> TRY IT: When the line containing "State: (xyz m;" appears in the listing below, set it down along with each later line through the end, exactly as written, and nothing before it.
[[ INFORMATION SHOWN, beginning ]]
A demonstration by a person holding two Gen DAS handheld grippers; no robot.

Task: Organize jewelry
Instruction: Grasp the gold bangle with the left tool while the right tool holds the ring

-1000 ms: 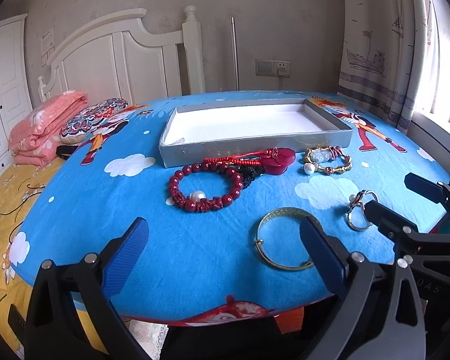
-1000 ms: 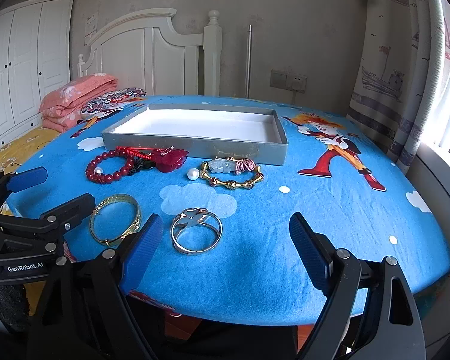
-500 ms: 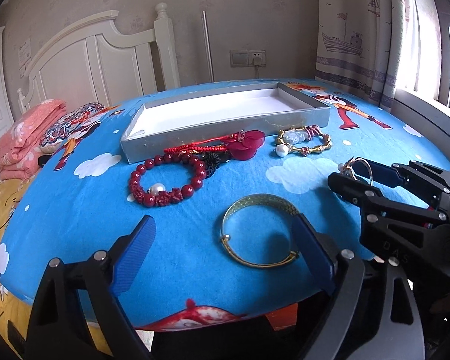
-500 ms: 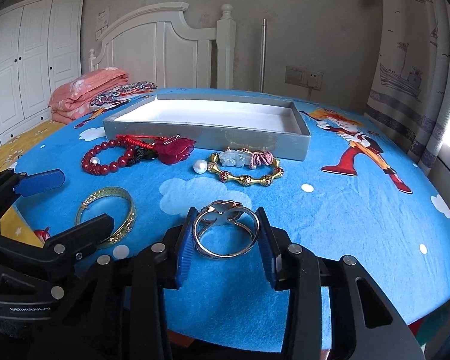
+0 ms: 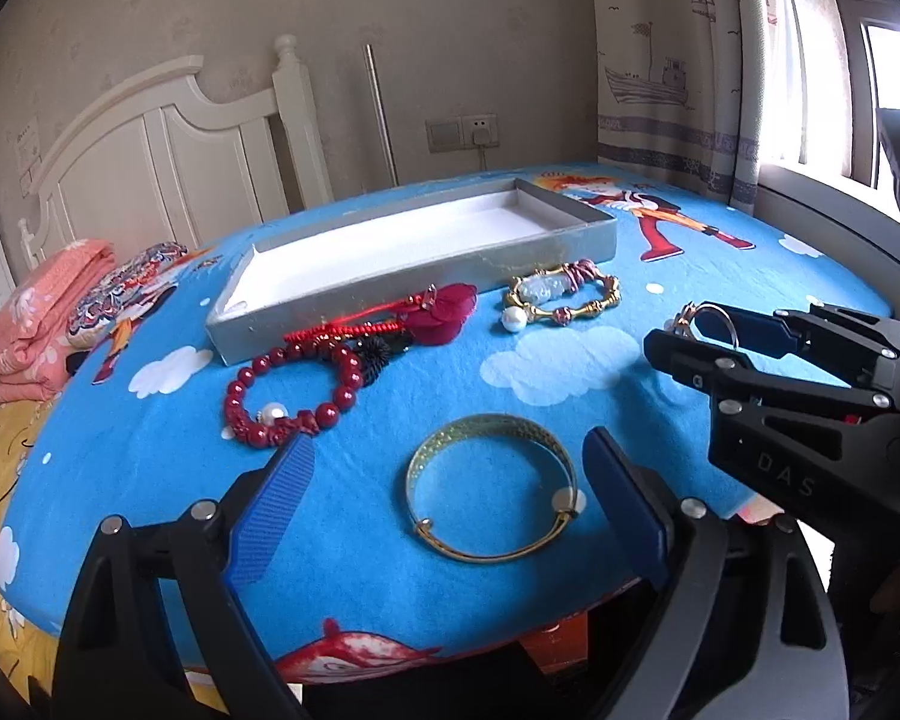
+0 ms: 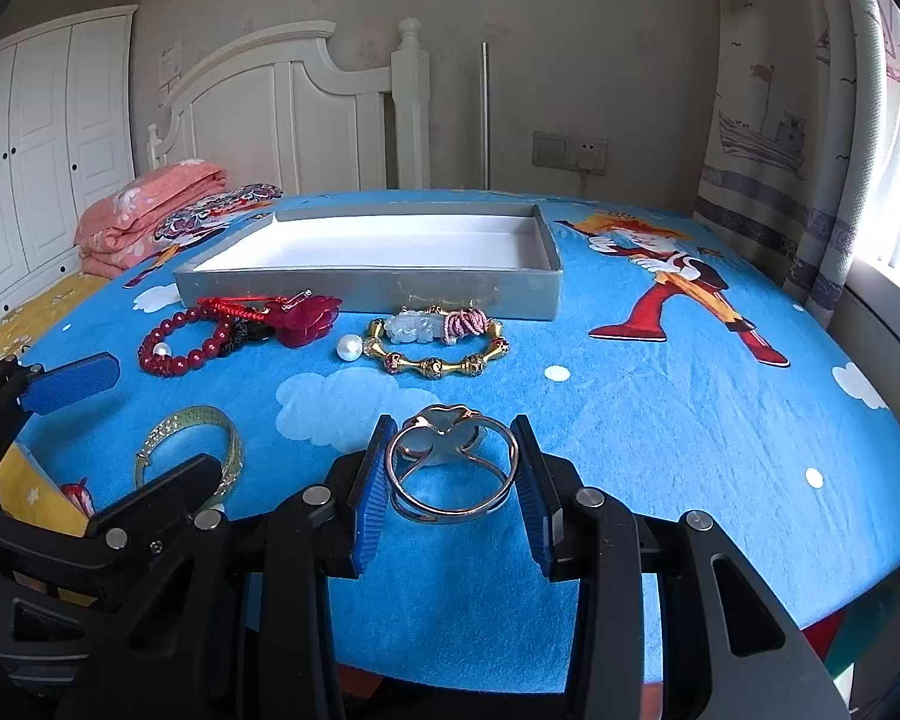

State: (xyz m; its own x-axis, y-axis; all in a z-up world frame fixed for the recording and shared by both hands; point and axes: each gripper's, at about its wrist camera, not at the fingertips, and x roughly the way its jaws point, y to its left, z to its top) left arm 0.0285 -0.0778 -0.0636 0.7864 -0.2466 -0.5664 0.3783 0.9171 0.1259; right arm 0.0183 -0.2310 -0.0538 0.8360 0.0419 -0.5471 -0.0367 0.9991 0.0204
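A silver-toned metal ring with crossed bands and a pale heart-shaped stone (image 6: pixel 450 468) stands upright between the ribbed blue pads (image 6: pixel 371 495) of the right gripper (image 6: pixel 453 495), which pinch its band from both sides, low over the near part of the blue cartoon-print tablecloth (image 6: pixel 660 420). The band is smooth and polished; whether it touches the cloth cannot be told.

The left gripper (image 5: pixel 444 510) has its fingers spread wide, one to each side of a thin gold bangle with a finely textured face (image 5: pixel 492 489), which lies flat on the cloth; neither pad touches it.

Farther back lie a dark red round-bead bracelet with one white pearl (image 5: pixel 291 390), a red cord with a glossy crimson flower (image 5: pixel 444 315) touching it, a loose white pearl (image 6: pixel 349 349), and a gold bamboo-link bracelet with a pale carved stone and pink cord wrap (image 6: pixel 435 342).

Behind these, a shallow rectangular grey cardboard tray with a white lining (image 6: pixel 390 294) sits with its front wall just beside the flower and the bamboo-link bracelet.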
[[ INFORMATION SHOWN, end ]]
> SOLUTION FOR THIS EXERCISE:
State: (xyz m; its own x-axis, y-axis; all in a z-up world frame fixed for the recording and shared by both hands; point and axes: each gripper's, at about its wrist camera, not at the fingertips, and x roughly the way its jaws point, y to its left, z to its top) left arm 0.0285 -0.0778 -0.0636 0.7864 -0.2466 -0.5664 0.3783 0.9171 0.1259; right arm 0.0183 -0.2310 -0.0538 0.8360 0.0419 -0.5471 -0.0367 0.9991 0.0204
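A silver-toned metal ring with crossed bands and a pale heart-shaped stone (image 6: pixel 450 468) stands upright between the ribbed blue pads (image 6: pixel 371 495) of the right gripper (image 6: pixel 453 495), which pinch its band from both sides, low over the near part of the blue cartoon-print tablecloth (image 6: pixel 660 420). The band is smooth and polished; whether it touches the cloth cannot be told.

The left gripper (image 5: pixel 444 510) has its fingers spread wide, one to each side of a thin gold bangle with a finely textured face (image 5: pixel 492 489), which lies flat on the cloth; neither pad touches it.

Farther back lie a dark red round-bead bracelet with one white pearl (image 5: pixel 291 390), a red cord with a glossy crimson flower (image 5: pixel 444 315) touching it, a loose white pearl (image 6: pixel 349 349), and a gold bamboo-link bracelet with a pale carved stone and pink cord wrap (image 6: pixel 435 342).

Behind these, a shallow rectangular grey cardboard tray with a white lining (image 6: pixel 390 294) sits with its front wall just beside the flower and the bamboo-link bracelet.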

No other output is needed; the exercise is complete.